For finding already matched elements it checks if either brand:wikidata and ref matches or if the tag and value of ref:atp:<spider name> matches.

For finding previously unmatched ones it searches the radius of 100 meters. If it finds a match, for example within 20 meters, it checks double the radius, in this case 40m, to rule out possible duplicates/collisions. These are not common but they happen and need to be resolved manually. (for example both node and way have the same tags)

Is it skipping low-quality spiders?

I hand picked some spiders as there are collisions between them and a lot of the data straight can't be included in quests, i.e. Tesco has a precision on a city level. It only makes sense to monitor such data.

what is the reason for such limitation? costs of the server?

I wanted to start small, I know the Czech Republic better than the rest of the world and I'm more aware of local conventions. There is no technical reason.

How user can change location compared to what ATP reports?

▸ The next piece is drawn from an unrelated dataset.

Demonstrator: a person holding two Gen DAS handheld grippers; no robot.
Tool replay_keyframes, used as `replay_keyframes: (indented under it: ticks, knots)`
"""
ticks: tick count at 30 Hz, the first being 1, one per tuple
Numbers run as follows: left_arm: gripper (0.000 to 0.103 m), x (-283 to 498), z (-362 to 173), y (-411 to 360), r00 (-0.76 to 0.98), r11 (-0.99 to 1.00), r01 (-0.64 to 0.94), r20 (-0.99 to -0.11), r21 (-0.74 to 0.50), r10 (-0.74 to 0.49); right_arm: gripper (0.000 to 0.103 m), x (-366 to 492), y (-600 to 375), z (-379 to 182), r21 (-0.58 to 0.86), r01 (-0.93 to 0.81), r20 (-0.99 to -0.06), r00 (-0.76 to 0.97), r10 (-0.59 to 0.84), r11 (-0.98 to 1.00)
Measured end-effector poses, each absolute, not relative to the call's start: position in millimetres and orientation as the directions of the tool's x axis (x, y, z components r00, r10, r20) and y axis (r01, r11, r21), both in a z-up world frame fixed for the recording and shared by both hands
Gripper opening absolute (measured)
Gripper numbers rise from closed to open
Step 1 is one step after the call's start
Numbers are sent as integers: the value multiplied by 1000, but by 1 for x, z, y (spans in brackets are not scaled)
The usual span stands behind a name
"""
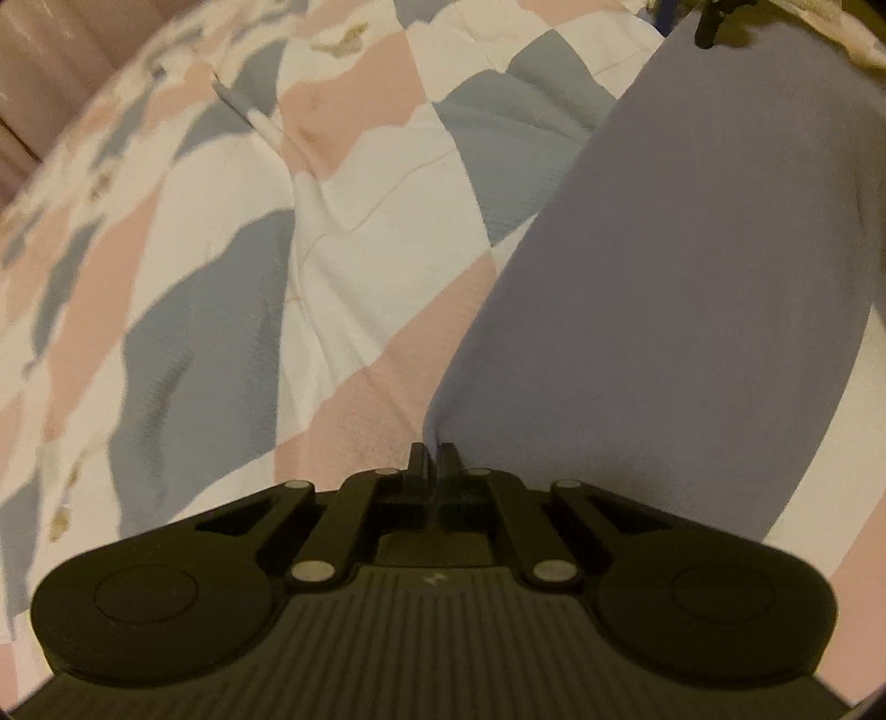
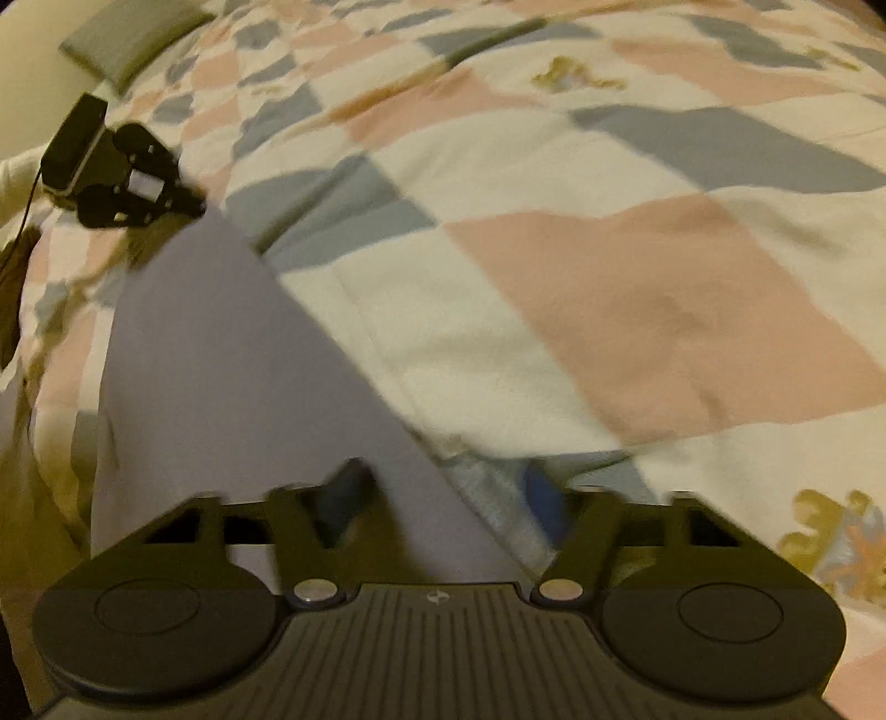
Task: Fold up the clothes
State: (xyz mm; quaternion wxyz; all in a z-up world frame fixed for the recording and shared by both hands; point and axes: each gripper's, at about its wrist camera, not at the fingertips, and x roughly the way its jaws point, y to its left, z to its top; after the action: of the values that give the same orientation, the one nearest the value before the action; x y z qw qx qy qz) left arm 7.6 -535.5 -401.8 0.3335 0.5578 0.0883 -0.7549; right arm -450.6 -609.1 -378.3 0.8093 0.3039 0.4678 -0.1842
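Note:
A lavender-grey garment (image 1: 692, 266) lies stretched across the patchwork quilt (image 1: 343, 221). In the left wrist view my left gripper (image 1: 434, 451) is shut on one corner of it, and the cloth runs away to the upper right. In the right wrist view the same garment (image 2: 221, 354) runs from my right gripper (image 2: 446, 493) up to the left gripper (image 2: 194, 206), which pinches its far corner. My right gripper stands open, its fingers (image 2: 349, 487) spread wide, and the near end of the cloth passes between them. This view is blurred.
The quilt (image 2: 637, 310), in pink, grey and cream patches, covers the whole bed. A grey-green cushion or folded item (image 2: 127, 39) lies at the far left corner. A dark part, likely the other gripper (image 1: 711, 25), shows at the garment's far end.

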Motion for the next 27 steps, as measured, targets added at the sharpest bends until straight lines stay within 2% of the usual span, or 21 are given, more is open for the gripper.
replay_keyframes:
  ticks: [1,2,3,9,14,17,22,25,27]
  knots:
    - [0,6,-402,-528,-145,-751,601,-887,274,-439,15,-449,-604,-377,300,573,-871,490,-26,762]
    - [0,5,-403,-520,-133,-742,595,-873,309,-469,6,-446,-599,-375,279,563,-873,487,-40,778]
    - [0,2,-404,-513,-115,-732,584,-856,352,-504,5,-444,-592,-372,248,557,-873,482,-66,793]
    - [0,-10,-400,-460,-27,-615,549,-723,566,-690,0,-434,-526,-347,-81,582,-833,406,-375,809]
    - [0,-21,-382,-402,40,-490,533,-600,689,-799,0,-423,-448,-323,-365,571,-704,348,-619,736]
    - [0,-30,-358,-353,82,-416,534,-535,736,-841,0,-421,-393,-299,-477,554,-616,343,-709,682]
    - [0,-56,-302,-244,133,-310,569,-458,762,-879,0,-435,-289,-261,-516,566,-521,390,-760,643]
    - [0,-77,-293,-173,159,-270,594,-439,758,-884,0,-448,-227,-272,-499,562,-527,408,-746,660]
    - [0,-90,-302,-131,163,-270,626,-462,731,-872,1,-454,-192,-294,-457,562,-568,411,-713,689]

When creating/editing element in SCEE they can move the node wherever they want, after that the server will match it regardless of where it's located based on it's ref:atp:<spider name>.

I'm open to collaboration but

Targeting the whole world from the start doesn't feel right.
There is a lot of invalid data. I had to modify basically every scraper I'm using to actually scrape valid informations.

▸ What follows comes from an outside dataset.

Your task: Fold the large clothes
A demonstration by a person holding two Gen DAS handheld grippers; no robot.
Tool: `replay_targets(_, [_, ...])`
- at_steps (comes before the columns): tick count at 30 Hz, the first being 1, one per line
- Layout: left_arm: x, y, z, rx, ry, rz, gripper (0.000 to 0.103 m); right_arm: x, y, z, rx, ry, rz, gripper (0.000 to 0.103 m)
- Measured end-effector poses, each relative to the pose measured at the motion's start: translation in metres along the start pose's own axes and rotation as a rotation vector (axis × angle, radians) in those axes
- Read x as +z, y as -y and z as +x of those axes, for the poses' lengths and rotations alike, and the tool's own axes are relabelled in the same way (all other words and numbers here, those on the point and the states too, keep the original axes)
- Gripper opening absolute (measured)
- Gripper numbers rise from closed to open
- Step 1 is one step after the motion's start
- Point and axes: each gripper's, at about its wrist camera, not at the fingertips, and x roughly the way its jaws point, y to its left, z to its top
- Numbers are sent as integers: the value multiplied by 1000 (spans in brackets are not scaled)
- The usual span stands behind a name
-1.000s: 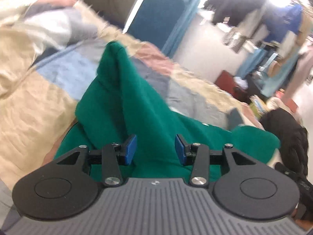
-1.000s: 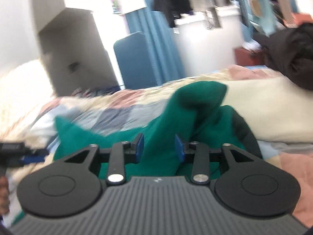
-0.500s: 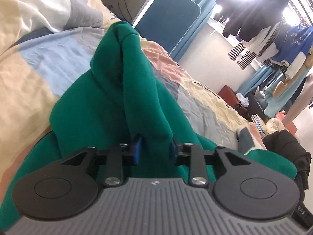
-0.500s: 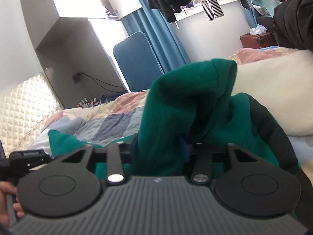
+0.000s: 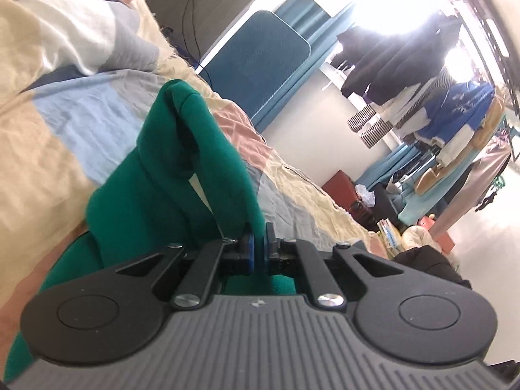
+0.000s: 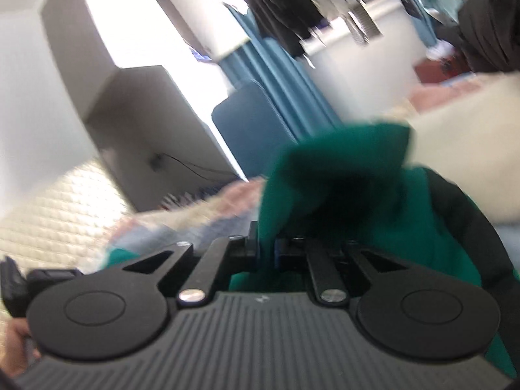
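Observation:
A large green garment [image 5: 169, 182] lies bunched on a patchwork quilt [image 5: 58, 110] on a bed. My left gripper [image 5: 258, 253] is shut on a raised fold of the green garment, which rises in a ridge ahead of the blue pads. My right gripper [image 6: 266, 247] is shut on another fold of the green garment [image 6: 341, 175], with a dark lining edge at the right. The right wrist view is blurred. The left gripper's body [image 6: 19, 282] shows at the lower left of the right wrist view.
A blue padded chair [image 5: 256, 61] stands past the bed's far edge. Clothes hang on a rack [image 5: 406, 65] by a bright window. A dark garment pile [image 5: 429, 263] and a cream pillow [image 6: 461, 162] lie at the right. A quilted headboard [image 6: 42, 214] is at the left.
Both grippers went from open around the green fabric to shut on folds of it. Both have lifted and tilted, pulling the fabric up.

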Motion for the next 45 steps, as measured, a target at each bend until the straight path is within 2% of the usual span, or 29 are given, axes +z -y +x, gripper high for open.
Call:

What is your take on this, @matkoniecz ?

vfosnar commented 3 months ago

btw I have a (outdated) map (based on outdated source, i.e. ref:atp:<spider name> -> ref) if you want to see what I'm currently at. https://atpsync.vfosnar.cz/

matkoniecz commented 3 months ago

Targeting the whole world from the start doesn't feel right.

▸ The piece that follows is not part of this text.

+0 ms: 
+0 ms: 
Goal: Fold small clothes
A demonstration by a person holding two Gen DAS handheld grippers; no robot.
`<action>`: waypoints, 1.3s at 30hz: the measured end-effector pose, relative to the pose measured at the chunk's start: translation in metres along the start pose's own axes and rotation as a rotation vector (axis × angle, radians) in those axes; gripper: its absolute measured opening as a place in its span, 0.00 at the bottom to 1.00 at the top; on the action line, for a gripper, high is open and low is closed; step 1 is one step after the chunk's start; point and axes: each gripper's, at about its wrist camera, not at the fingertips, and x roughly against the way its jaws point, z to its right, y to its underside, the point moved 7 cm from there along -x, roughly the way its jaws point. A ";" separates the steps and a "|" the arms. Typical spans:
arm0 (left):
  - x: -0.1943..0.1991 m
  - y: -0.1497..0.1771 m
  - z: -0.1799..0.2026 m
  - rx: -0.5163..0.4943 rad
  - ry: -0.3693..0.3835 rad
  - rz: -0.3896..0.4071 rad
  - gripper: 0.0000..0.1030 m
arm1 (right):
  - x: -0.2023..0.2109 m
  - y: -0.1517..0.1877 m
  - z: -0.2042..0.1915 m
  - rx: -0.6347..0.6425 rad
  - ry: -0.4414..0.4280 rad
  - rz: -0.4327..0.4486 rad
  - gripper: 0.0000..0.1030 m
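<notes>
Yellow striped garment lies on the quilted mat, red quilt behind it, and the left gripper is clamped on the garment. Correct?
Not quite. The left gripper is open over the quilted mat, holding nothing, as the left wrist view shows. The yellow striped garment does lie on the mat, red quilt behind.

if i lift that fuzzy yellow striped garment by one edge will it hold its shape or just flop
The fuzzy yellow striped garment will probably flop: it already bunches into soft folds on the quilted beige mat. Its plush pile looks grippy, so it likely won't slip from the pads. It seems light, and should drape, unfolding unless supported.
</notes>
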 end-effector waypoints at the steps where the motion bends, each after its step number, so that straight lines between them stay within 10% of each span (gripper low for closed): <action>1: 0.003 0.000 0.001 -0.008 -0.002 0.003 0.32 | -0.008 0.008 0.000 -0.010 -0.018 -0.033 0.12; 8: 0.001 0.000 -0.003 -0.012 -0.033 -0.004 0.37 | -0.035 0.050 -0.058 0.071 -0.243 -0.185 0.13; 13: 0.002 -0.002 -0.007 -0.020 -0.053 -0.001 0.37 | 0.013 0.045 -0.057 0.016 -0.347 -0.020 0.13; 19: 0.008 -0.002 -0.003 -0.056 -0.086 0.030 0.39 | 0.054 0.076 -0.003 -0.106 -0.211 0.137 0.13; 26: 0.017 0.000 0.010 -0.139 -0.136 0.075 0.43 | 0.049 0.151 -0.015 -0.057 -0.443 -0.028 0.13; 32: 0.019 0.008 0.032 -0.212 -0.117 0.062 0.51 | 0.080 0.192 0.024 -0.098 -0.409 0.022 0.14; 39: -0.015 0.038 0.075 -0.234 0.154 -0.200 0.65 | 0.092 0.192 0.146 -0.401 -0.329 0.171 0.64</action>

My plan was to target my own country at start, to allow testing quality of what is being suggested.

But with design that would allow processing worldwide dataset in future.

There is a lot of invalid data. I had to modify basically every scraper I'm using to actually scrape valid informations.

My plan for that was to import only shop name, brand and type and ignore all other tags as I worried about this.

For example I would consider https://github.com/alltheplaces/alltheplaces/issues/6943 to be prerequisite to use any opening_hours tags from ATP.

Though even top-level tags often need adjustments (I opened https://github.com/alltheplaces/alltheplaces/pull/7344 https://github.com/alltheplaces/alltheplaces/pull/7572 https://github.com/alltheplaces/alltheplaces/pull/6763 so far and reported more cases, see say https://github.com/alltheplaces/alltheplaces/issues/7600)

matkoniecz commented 3 months ago

I was just starting about how to design things so performance/costs will still allow worldwide processing (now and in future) without strain. So far I was just reminding myself about some data structures (that I used long time ago).

Are you doing anything smart here with matching OSM data and ATP data? Or maybe I am overthinking and brute force scales up well at least to country level? Though maybe it will stop working with enabling more than few spiders and one country.

After all, brute force worked well for my matcher of a single spider across Europe but running something like that 2000 times does not sound like a good idea to me. Though, maybe comparing each spider with Overpass query output for it is not so bad idea after all?

In general I would really prefer to cooperate on existing project rather than start a separate brand new one! I will look around the code to see what you did and maybe I will send some PRs. BTW, I would consider having readme (also?) in English.

And at least I can try playing with it to judge how well this works in action in StreetComplete as a quest.

vfosnar commented 3 months ago

Are you doing anything smart here with matching OSM data and ATP data?

Not much... Python is unsurprisingly the largest bottleneck rn. I'm doing an overpass query for each spider, for example KFC will search for fast foods with KFC or kentucky fried chicken in the name. I also considered searching within the brand but I was not able to write such Overpass query.

will send some PRs.

Treat this more as a POC project. If I'd want to scale I'd rather pick a better language like Rust or go. The code is already slow af and it's worth considering a rewrite.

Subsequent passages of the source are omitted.